Nature https://doi.org/10.1038/s41586-019-0998-5, https://doi.org/10.1038/s41586-019-1000-2 & https://doi.org/10.1038/s41586-019-1006-9 (2019)

STING is a dimeric endoplasmic reticulum–resident adaptor that is activated by the recognition of cytosolic DNA and the generation of cyclic GMP-AMP (cGAMP), which ultimately results in the production of type I interferons. In Nature, Chen and colleagues present three studies that reveal how binding of cGAMP alters the conformation of STING to trigger its oligomerization and translocation to the Golgi and interactions with the kinase TBK1. Cryo–electron microscopy reveals that cGAMP induces allosteric conformational changes in STING to form tetramers.
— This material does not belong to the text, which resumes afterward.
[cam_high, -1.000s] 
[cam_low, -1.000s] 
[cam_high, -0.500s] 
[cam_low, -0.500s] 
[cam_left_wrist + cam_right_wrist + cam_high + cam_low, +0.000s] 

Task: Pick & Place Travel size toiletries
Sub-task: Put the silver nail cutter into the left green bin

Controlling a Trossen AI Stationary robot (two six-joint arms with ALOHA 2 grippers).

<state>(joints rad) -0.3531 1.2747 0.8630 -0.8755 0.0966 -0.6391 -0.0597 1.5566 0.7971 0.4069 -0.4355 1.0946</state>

While apo-STING can bind to dimeric TBK1, the STING-phosphorylation site is not accessible to either kinase domain of TBK1. Instead, cGAMP-induced tetramerization of STING is needed to position tandem TBK1 kinases for trans-phosphorylation of one STING dimer by the TBK1 dimer bound to an adjacent STING dimer. Such oligomerization then facilitates recruitment and activation of the transcription factor IRF3. A separate study identifies a cGAS–STING-dependent non-canonical autophagy pathway activated by cytosolic DNA and DNA viruses. Neither TBK1 nor IRF3 is required for this process, suggestive of a primordial anti-viral function of STING that is independent of interferons.